Some lines below may hold the string "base". Count them and give only the total.

· · · · ·

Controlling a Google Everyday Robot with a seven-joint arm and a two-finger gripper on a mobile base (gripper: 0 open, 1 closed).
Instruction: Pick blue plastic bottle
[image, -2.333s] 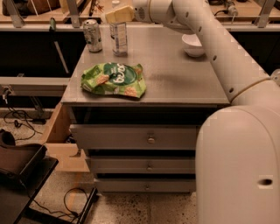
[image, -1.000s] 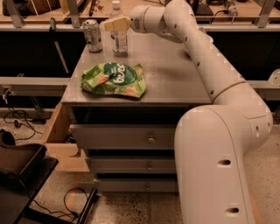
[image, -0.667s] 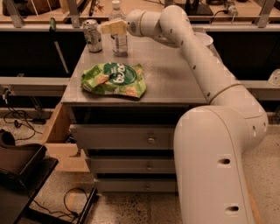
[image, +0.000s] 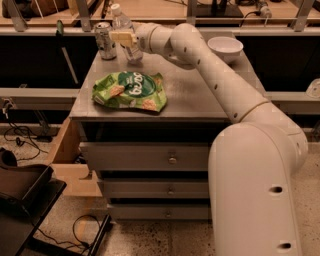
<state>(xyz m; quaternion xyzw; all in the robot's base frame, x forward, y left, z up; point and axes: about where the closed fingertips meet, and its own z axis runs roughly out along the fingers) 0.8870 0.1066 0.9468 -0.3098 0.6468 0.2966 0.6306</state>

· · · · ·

### Written reply
2